__Task to complete__
Could you copy every record below exactly as it is written?

__Dataset records__
+++++

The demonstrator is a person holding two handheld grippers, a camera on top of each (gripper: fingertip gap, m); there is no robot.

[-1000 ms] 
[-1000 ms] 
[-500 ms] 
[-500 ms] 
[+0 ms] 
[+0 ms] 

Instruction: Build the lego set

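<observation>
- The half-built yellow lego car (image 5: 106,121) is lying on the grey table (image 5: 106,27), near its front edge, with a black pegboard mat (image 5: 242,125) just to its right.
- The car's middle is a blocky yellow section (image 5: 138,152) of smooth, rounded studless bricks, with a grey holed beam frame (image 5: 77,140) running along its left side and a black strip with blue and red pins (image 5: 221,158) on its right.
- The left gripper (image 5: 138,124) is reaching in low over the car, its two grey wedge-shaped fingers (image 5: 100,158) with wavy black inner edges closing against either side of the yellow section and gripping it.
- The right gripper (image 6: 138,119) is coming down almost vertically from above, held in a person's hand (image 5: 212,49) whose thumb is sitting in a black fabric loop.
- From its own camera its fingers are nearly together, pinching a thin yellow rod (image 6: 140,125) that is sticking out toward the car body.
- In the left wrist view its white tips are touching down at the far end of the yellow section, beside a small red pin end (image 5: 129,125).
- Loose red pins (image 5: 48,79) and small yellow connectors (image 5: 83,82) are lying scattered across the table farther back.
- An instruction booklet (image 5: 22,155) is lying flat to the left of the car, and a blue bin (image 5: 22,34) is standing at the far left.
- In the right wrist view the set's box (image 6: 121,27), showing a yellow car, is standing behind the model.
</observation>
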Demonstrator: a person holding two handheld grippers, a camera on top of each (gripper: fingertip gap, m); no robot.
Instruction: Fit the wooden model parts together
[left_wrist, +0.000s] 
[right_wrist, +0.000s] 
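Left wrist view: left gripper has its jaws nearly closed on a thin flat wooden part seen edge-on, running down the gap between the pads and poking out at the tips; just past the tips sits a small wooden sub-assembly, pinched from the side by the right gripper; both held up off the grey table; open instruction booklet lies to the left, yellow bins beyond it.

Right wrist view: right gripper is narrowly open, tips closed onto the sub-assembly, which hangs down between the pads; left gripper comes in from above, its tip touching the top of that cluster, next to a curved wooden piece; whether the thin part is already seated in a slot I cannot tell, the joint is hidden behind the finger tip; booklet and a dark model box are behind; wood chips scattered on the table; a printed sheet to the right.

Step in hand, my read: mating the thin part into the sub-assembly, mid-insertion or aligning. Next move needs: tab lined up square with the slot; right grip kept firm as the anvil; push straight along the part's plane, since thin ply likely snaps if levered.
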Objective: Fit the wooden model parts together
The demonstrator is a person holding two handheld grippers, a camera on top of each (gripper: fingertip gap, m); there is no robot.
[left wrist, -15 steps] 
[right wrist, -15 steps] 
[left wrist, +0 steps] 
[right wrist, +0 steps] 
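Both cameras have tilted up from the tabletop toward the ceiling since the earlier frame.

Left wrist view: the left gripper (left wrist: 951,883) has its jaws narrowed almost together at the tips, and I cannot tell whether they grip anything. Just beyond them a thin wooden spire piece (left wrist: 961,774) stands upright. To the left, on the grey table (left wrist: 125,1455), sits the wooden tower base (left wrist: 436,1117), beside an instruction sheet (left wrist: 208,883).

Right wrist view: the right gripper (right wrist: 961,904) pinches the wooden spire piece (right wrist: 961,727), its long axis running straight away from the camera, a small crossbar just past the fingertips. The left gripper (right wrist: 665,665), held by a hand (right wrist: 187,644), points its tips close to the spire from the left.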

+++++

__Written answer__
The demonstrator is a person holding two handheld grippers, a camera on top of each (gripper: fingertip gap, m); there is no robot.

[-1000 ms] 
[-1000 ms] 
[-500 ms] 
[-500 ms] 
[+0 ms] 
[+0 ms] 

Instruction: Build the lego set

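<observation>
- The half-built yellow lego car (image 5: 106,121) is lying on the grey table (image 5: 106,27), near its front edge, with a black pegboard mat (image 5: 242,125) just to its right.
- The car's middle is a blocky yellow section (image 5: 138,152) of smooth, rounded studless bricks, with a grey holed beam frame (image 5: 77,140) running along its left side and a black strip with blue and red pins (image 5: 221,158) on its right.
- The left gripper (image 5: 138,124) is reaching in low over the car, its two grey wedge-shaped fingers (image 5: 100,158) with wavy black inner edges closing against either side of the yellow section and gripping it.
- The right gripper (image 6: 138,119) is coming down almost vertically from above, held in a person's hand (image 5: 212,49) whose thumb is sitting in a black fabric loop.
- From its own camera its fingers are nearly together, pinching a thin yellow rod (image 6: 140,125) that is sticking out toward the car body.
- In the left wrist view its white tips are touching down at the far end of the yellow section, beside a small red pin end (image 5: 129,125).
- Loose red pins (image 5: 48,79) and small yellow connectors (image 5: 83,82) are lying scattered across the table farther back.
- An instruction booklet (image 5: 22,155) is lying flat to the left of the car, and a blue bin (image 5: 22,34) is standing at the far left.
- In the right wrist view the set's box (image 6: 121,27), showing a yellow car, is standing behind the model.
</observation>
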Demonstrator: a person holding two handheld grippers, a camera on top of each (gripper: fingertip gap, m); no robot.
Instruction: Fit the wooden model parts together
[left_wrist, +0.000s] 
[right_wrist, +0.000s] 
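Left wrist view: left gripper has its jaws nearly closed on a thin flat wooden part seen edge-on, running down the gap between the pads and poking out at the tips; just past the tips sits a small wooden sub-assembly, pinched from the side by the right gripper; both held up off the grey table; open instruction booklet lies to the left, yellow bins beyond it.

Right wrist view: right gripper is narrowly open, tips closed onto the sub-assembly, which hangs down between the pads; left gripper comes in from above, its tip touching the top of that cluster, next to a curved wooden piece; whether the thin part is already seated in a slot I cannot tell, the joint is hidden behind the finger tip; booklet and a dark model box are behind; wood chips scattered on the table; a printed sheet to the right.

Step in hand, my read: mating the thin part into the sub-assembly, mid-insertion or aligning. Next move needs: tab lined up square with the slot; right grip kept firm as the anvil; push straight along the part's plane, since thin ply likely snaps if levered.
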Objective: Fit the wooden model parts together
The demonstrator is a person holding two handheld grippers, a camera on top of each (gripper: fingertip gap, m); there is no robot.
[left wrist, -15 steps] 
[right wrist, -15 steps] 
[left wrist, +0 steps] 
[right wrist, +0 steps] 
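Both cameras have tilted up from the tabletop toward the ceiling since the earlier frame.

Left wrist view: the left gripper (left wrist: 951,883) has its jaws narrowed almost together at the tips, and I cannot tell whether they grip anything. Just beyond them a thin wooden spire piece (left wrist: 961,774) stands upright. To the left, on the grey table (left wrist: 125,1455), sits the wooden tower base (left wrist: 436,1117), beside an instruction sheet (left wrist: 208,883).

Right wrist view: the right gripper (right wrist: 961,904) pinches the wooden spire piece (right wrist: 961,727), its long axis running straight away from the camera, a small crossbar just past the fingertips. The left gripper (right wrist: 665,665), held by a hand (right wrist: 187,644), points its tips close to the spire from the left.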

No more is needed for this answer.